La Commission des plaintes électorales (ECC) a ordonné, dans son rapport publié lundi sur les fraudes à l'élection présidentielle afghane, l'invalidation des bulletins de 210 bureaux de votes sur 25.450, ainsi que d'un "certain pourcentage des voix de chaque candidat".

Bruxelles (l'Echo) - Ces ordres de l'ECC sont adressés à la Commission indépendante électorale (IEC), qui doit ensuite annoncer les résultats officiels du scrutin du 20 août en tenant compte de ces invalidations. Cette annonce est attendue d'ici quelques jours.

Dans tous les documents publiés lundi dans un communiqué de l'ECC, aucun n'indique quel candidat a perdu combien de voix après ces enquêtes pour fraude.

Un diplomate occidental a affirmé à l'AFP que les conclusions de l'ECC font passer le président sortant Hamid Karzaï, jusque-là crédité de 54,6% selon des résultats provisoires, à seulement 48%, ce qui le forcerait donc à disputer un second tour.

L'ECC, contactée par l'AFP, a refusé de confirmer cette information.

Dans un communiqué, l'ECC indique avoir trouvé "des preuves claires et convaincantes de fraudes" dans 210 bureaux de votes (sur 25.450 au total) répartis à travers le pays, dont elle ordonne l'invalidation des bulletins.

Pour les mêmes raisons, l'ECC ordonne à l'IEC l'invalidation d'un "certain pourcentage des voix de chaque candidat", sans donner plus de précisions. C'est cet ordre qui est susceptible de faire chuter M. Karzaï sous la barre des 50% et donc de le forcer à un second tour contre son principal rival, l'ancien ministre des Affaires étrangères Abdullah Abdullah, qui est crédité, lui, de moins de 28% des suffrages dans les résultats provisoires de l'IEC.

Enfin, l'ECC "a décidé que les votes de 18 bureaux qui avaient été mis en quarantaine par l'IEC devront être inclus dans le résultat (final), car aucune preuve claire de fraude n'y a été découverte", selon le communiqué.

L'UE exhorte Karzaï à accepter si nécessaire un deuxième tour

La présidence suédoise de l'Union européenne a appelé lundi le président afghan sortant Hamid Karzaï à accepter la tenue d'un deuxième tour de l'élection présidentielle si le rapport d'enquête sur les fraudes commises lors du premier tour le juge nécessaire.
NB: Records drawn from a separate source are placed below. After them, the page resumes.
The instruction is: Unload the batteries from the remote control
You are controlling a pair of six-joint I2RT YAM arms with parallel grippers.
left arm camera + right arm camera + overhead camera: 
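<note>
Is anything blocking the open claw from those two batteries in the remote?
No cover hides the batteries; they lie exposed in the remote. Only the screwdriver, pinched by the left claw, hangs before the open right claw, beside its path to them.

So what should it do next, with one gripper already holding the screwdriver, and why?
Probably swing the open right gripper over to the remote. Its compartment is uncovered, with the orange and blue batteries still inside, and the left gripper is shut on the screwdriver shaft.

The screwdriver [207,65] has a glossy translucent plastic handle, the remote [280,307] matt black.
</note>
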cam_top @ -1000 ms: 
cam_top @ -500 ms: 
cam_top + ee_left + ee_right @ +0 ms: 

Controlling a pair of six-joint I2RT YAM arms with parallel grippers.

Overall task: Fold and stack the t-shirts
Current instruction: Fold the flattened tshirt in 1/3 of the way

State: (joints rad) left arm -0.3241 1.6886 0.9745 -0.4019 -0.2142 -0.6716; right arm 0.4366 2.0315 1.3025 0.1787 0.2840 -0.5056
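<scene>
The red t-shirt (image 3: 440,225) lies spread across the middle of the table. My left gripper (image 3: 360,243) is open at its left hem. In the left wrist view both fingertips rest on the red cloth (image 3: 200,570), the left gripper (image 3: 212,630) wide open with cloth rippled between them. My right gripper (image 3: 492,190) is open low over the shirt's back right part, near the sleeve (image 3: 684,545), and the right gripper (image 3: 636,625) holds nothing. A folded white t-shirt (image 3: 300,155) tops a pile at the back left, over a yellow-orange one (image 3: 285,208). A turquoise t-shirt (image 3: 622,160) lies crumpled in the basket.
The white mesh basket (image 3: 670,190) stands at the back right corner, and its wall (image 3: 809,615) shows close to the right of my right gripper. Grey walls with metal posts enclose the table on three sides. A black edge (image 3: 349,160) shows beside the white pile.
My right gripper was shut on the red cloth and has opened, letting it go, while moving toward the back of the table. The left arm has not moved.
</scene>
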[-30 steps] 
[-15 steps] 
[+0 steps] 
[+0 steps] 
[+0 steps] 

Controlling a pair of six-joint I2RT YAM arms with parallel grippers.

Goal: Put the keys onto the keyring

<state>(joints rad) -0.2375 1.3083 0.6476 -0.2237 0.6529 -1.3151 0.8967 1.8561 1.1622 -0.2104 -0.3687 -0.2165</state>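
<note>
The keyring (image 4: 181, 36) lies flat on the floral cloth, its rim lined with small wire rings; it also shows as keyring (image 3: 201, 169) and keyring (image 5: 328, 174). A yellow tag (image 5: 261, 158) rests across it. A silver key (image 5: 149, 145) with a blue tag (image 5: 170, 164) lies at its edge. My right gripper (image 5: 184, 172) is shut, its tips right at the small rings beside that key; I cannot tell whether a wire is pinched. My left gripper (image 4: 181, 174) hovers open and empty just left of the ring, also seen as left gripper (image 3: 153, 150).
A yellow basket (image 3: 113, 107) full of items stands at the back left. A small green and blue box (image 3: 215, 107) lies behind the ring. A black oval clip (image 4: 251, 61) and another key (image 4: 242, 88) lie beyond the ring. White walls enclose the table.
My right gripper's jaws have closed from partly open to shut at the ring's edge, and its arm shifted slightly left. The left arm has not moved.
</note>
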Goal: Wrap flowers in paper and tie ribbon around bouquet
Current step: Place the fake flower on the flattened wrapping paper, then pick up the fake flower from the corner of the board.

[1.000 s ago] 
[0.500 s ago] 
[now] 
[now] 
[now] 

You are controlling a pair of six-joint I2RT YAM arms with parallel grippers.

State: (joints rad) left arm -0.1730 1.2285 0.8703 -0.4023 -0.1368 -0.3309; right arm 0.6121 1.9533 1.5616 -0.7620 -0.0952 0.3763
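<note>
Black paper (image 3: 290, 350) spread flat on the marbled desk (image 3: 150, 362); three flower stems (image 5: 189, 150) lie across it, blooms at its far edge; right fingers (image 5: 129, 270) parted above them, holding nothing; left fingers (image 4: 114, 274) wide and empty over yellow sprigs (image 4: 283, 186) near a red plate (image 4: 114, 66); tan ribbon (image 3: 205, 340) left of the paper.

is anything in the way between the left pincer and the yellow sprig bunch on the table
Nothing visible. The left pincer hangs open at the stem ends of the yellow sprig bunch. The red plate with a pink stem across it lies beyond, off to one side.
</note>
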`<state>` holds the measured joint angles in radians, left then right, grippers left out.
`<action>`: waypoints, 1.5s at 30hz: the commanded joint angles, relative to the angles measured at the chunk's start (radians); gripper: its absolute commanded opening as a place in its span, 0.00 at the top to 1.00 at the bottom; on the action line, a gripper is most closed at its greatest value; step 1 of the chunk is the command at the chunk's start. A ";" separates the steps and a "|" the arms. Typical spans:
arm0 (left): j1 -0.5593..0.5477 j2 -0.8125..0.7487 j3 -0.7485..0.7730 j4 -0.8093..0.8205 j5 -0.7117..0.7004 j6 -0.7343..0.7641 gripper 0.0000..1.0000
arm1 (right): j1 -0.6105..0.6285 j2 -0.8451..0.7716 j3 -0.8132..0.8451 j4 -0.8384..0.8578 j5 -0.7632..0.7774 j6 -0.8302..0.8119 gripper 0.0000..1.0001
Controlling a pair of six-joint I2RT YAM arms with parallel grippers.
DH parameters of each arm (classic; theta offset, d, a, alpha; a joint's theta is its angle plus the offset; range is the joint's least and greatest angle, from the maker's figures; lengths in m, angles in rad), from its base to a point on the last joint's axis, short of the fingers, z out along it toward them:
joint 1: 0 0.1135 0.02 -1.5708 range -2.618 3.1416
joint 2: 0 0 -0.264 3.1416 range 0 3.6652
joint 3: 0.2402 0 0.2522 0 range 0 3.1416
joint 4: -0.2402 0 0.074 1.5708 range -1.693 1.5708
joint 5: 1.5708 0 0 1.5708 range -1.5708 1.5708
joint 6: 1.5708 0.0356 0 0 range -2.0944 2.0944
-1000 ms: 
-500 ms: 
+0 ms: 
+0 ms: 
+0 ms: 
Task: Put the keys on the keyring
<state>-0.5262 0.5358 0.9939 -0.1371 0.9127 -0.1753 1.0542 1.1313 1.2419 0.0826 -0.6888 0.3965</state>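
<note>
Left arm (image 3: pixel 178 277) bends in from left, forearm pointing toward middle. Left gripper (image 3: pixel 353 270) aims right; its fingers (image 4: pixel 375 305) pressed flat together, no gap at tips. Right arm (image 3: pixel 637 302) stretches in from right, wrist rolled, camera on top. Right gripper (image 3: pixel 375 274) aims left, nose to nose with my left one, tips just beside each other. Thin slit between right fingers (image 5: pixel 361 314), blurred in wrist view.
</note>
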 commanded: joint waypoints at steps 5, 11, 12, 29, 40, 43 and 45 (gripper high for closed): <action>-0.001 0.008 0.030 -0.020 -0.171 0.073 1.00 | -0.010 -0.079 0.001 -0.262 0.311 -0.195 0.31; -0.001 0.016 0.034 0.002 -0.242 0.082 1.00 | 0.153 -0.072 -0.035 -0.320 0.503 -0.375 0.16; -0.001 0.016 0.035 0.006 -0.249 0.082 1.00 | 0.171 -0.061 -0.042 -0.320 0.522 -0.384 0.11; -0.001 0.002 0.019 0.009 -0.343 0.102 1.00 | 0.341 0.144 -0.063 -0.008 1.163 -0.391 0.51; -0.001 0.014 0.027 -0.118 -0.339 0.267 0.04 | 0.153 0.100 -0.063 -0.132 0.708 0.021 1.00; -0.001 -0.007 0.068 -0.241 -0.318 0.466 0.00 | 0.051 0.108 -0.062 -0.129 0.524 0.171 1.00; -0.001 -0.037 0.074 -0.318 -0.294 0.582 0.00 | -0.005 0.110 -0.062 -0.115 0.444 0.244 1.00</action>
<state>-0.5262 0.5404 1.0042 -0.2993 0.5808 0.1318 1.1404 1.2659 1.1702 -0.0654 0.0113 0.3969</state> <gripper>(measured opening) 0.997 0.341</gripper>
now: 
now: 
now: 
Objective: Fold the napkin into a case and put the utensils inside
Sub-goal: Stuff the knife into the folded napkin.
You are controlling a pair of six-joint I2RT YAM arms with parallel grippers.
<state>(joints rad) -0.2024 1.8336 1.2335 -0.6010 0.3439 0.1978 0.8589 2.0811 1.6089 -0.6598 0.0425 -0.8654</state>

"Si les résultats (du premier tour) pointent en direction de la nécessité d'avoir un deuxième tour, un deuxième tour doit être organisé", a déclaré le ministre suédois des Affaires étrangères, Carl Bildt, lors d'une conférence de presse, à l'issue d'un entretien avec son homologue russe, Sergueï Lavrov.

Il a souligné "la nécessité pour tous ceux qui prennent part au processus électoral en Afghanistan de respecter pleinement tous les aspects de la procédure", dans un appel du pied transparent à M. Karzaï.

"Cela inclut le travail de la Commission afghane des plaintes électorales (ECC) et celui de la Commission indépendante électorale (IEC)", a-t-il ajouté.

Mais les Européens redoutent que le président sortant refuse de revenir devant les urnes malgré l'ampleur des fraudes.
"Nous avons reçu des informations inquiétantes selon lesquelles il pourrait refuser un deuxième tour", a indiqué à l'AFP un diplomate européen suivant de près cette question.

"Nous voulons souligner clairement au président Karzaï l'importance qu'il y a à garantir la crédibilité et la légitimité du futur président en Afghanistan", a-t-il ajouté, en soulignant que le chef de l'Etat sortant devait "accepter la procédure" électorale dans son pays.